Could the listing be repeated exactly, with every picture dropped?
=== DATA BELOW ===
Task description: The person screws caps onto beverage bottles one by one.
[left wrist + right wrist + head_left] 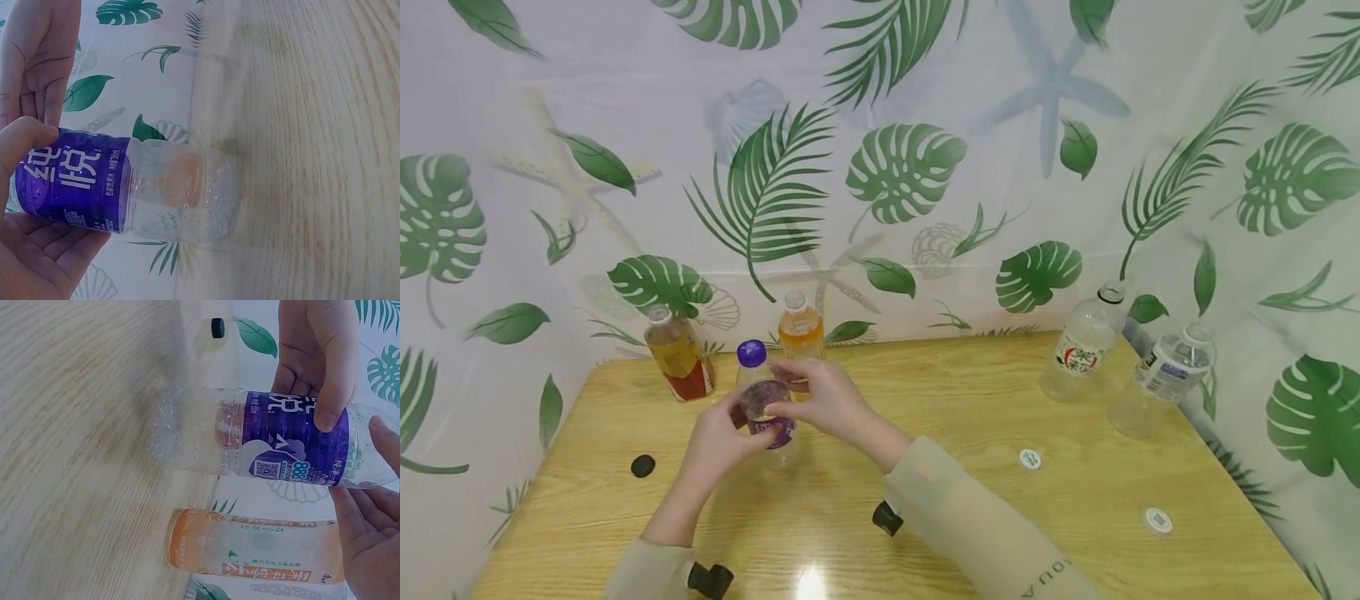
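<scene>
Both hands are on a clear plastic water bottle (778, 433) with a purple label and a blue-purple cap (752, 353). The left hand (718, 433) grips it round the label (75, 181), thumb on the near side and fingers on the other. Higher up, near the shoulder, the right hand (823, 400) holds it between thumb and fingers (365, 519). The bottle is roughly upright, its cap leaning slightly left in the head view. Whether its base touches the table cannot be told. Just behind it stands an uncapped orange-labelled bottle (256, 547), partly hidden by the right hand.
An uncapped bottle with a red and yellow label (681, 358) stands at the back left. Two clear, uncapped bottles, one (1078, 350) beside the other (1165, 375), are at the right. On the wooden table (955, 392) lie a black cap (642, 466) and two white caps (1030, 459).
</scene>
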Demonstrator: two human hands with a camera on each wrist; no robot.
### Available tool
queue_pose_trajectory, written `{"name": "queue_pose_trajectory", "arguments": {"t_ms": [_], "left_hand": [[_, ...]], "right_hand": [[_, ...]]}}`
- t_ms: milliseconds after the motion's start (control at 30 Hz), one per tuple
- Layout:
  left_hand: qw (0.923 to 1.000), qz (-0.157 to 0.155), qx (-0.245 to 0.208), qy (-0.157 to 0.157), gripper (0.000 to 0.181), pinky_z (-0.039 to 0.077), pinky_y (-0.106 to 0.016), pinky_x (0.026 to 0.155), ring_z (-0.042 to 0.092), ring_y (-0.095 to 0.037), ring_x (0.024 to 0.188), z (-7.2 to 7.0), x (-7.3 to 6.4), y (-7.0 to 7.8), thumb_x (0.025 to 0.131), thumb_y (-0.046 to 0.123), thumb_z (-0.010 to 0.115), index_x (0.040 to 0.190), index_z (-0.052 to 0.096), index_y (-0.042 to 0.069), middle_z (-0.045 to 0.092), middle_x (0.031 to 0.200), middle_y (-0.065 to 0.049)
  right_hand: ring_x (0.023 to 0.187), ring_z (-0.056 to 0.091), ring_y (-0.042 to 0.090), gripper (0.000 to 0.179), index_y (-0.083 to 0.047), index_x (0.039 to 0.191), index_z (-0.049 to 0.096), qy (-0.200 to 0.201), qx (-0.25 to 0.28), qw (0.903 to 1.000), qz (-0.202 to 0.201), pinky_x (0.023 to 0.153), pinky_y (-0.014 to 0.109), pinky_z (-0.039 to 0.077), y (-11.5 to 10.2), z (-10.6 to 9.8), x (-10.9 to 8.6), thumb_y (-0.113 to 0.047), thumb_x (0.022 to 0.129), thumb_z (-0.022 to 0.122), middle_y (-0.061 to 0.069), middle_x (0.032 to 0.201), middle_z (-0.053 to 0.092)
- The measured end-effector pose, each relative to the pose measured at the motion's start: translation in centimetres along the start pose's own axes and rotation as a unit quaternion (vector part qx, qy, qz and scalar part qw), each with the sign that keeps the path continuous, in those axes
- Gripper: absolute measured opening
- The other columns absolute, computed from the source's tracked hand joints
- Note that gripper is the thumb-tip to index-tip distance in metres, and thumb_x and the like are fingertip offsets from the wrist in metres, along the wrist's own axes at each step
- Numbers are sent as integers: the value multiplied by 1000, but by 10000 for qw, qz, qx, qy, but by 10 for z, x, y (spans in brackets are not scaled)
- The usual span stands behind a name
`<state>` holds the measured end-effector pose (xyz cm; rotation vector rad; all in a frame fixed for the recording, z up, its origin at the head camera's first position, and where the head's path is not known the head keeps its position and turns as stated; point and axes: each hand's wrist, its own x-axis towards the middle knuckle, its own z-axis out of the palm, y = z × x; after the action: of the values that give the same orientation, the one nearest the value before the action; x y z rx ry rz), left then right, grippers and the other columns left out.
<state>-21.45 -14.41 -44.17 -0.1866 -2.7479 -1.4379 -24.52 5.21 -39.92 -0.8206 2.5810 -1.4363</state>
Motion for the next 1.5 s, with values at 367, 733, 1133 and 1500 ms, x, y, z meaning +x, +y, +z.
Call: {"name": "queue_pose_trajectory", "arguments": {"t_ms": [367, 733, 1133, 1500], "left_hand": [[9997, -80, 198, -99, 58, 58, -56, 107, 69, -46, 124, -7, 0, -2, 88, 17, 81, 135, 61, -8, 71, 129, -30], [9995, -112, -24, -298, 60, 53, -57, 112, 65, -48, 130, -9, 2, -2, 89, 15, 79, 139, 56, -10, 67, 135, -32], [9984, -155, -268, -466, 60, 50, -56, 115, 60, -49, 136, -10, 1, -4, 93, 12, 79, 142, 53, -11, 63, 141, -34], [9977, -177, -241, -605, 63, 49, -55, 117, 58, -50, 138, -11, 0, -3, 94, 13, 79, 145, 51, -12, 61, 144, -35]], "right_hand": [[127, 71, 29, 62, 0, 147, 60, 228, -142, 9996, -101, 104, 30, 60, -2, 9, 1, -16, 92, 84, 17, 145, 67], [123, 73, 26, 62, -3, 146, 62, 450, -501, 9976, -161, 101, 26, 61, -3, 12, -1, -20, 92, 85, 14, 140, 70], [124, 73, 26, 63, -3, 147, 61, 444, -472, 9978, -107, 100, 24, 60, 0, 14, -4, -20, 92, 85, 14, 142, 69], [123, 73, 26, 63, -2, 147, 61, 450, -376, 9983, 13, 100, 25, 61, -2, 13, -5, -19, 91, 86, 14, 142, 70]]}}
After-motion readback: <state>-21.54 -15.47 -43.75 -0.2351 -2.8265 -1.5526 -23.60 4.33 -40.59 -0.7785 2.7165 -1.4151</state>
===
> _YOUR RESPONSE_:
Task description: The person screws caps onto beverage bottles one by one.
[left wrist + right wrist + head_left] 
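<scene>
Both hands are on a clear plastic water bottle (778, 433) with a purple label and a blue-purple cap (752, 353). The left hand (718, 433) grips it round the label (75, 181), thumb on the near side and fingers on the other. Higher up, near the shoulder, the right hand (823, 400) holds it between thumb and fingers (365, 519). The bottle is roughly upright, its cap leaning slightly left in the head view. Whether its base touches the table cannot be told. Just behind it stands an uncapped orange-labelled bottle (256, 547), partly hidden by the right hand.
An uncapped bottle with a red and yellow label (681, 358) stands at the back left. Two clear, uncapped bottles, one (1078, 350) beside the other (1165, 375), are at the right. On the wooden table (955, 392) lie a black cap (642, 466) and two white caps (1030, 459).
</scene>
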Demonstrator: two human hands with a camera on each wrist; no robot.
### Available tool
queue_pose_trajectory, written `{"name": "queue_pose_trajectory", "arguments": {"t_ms": [_], "left_hand": [[_, ...]], "right_hand": [[_, ...]]}}`
- t_ms: milliseconds after the motion's start (control at 30 Hz), one per tuple
- Layout:
  left_hand: qw (0.923 to 1.000), qz (-0.157 to 0.155), qx (-0.245 to 0.208), qy (-0.157 to 0.157), gripper (0.000 to 0.181), pinky_z (-0.039 to 0.077), pinky_y (-0.106 to 0.016), pinky_x (0.026 to 0.155), ring_z (-0.042 to 0.092), ring_y (-0.095 to 0.037), ring_x (0.024 to 0.188), z (-7.2 to 7.0), x (-7.3 to 6.4), y (-7.0 to 7.8), thumb_x (0.025 to 0.131), thumb_y (-0.046 to 0.123), thumb_z (-0.010 to 0.115), index_x (0.040 to 0.190), index_z (-0.052 to 0.096), index_y (-0.042 to 0.069), middle_z (-0.045 to 0.092), middle_x (0.031 to 0.200), middle_y (-0.065 to 0.049)
  right_hand: ring_x (0.023 to 0.187), ring_z (-0.056 to 0.091), ring_y (-0.042 to 0.090), gripper (0.000 to 0.179), index_y (-0.083 to 0.047), index_x (0.039 to 0.191), index_z (-0.049 to 0.096), qy (-0.200 to 0.201), qx (-0.25 to 0.28), qw (0.903 to 1.000), qz (-0.202 to 0.201), pinky_x (0.023 to 0.153), pinky_y (-0.014 to 0.109), pinky_z (-0.039 to 0.077), y (-11.5 to 10.2), z (-10.6 to 9.8), x (-10.9 to 8.6), thumb_y (-0.113 to 0.047), thumb_x (0.022 to 0.129), thumb_z (-0.022 to 0.122), middle_y (-0.061 to 0.069), middle_x (0.032 to 0.201), middle_z (-0.053 to 0.092)
- The measured end-effector pose, each relative to the pose measured at the motion's start: translation in centimetres along the start pose's own axes and rotation as a unit quaternion (vector part qx, qy, qz and scalar part qw), each with the sign that keeps the path continuous, in those axes
- Gripper: absolute measured opening
- The other columns absolute, computed from the source's tracked hand joints
- Note that gripper is the thumb-tip to index-tip distance in metres, and thumb_x and the like are fingertip offsets from the wrist in metres, along the wrist's own axes at each step
- Numbers are sent as integers: the value multiplied by 1000, but by 10000 for qw, qz, qx, qy, but by 10 for z, x, y (spans in brackets are not scaled)
- The usual span stands behind a name
`<state>` holds the measured end-effector pose (xyz cm; rotation vector rad; all in a frame fixed for the recording, z up, its origin at the head camera's first position, and where the head's path is not known the head keeps its position and turns as stated; point and axes: each hand's wrist, its own x-axis towards the middle knuckle, its own z-axis out of the palm, y = z × x; after the action: of the values that give the same orientation, the one nearest the value before the action; x y z rx ry rz), left then right, grippers and the other columns left out.
<state>-21.45 -14.41 -44.17 -0.1866 -2.7479 -1.4379 -24.52 5.21 -39.92 -0.8206 2.5810 -1.4363</state>
Motion for the next 1.5 s, with values at 367, 733, 1133 and 1500 ms, x, y, z meaning +x, +y, +z.
Call: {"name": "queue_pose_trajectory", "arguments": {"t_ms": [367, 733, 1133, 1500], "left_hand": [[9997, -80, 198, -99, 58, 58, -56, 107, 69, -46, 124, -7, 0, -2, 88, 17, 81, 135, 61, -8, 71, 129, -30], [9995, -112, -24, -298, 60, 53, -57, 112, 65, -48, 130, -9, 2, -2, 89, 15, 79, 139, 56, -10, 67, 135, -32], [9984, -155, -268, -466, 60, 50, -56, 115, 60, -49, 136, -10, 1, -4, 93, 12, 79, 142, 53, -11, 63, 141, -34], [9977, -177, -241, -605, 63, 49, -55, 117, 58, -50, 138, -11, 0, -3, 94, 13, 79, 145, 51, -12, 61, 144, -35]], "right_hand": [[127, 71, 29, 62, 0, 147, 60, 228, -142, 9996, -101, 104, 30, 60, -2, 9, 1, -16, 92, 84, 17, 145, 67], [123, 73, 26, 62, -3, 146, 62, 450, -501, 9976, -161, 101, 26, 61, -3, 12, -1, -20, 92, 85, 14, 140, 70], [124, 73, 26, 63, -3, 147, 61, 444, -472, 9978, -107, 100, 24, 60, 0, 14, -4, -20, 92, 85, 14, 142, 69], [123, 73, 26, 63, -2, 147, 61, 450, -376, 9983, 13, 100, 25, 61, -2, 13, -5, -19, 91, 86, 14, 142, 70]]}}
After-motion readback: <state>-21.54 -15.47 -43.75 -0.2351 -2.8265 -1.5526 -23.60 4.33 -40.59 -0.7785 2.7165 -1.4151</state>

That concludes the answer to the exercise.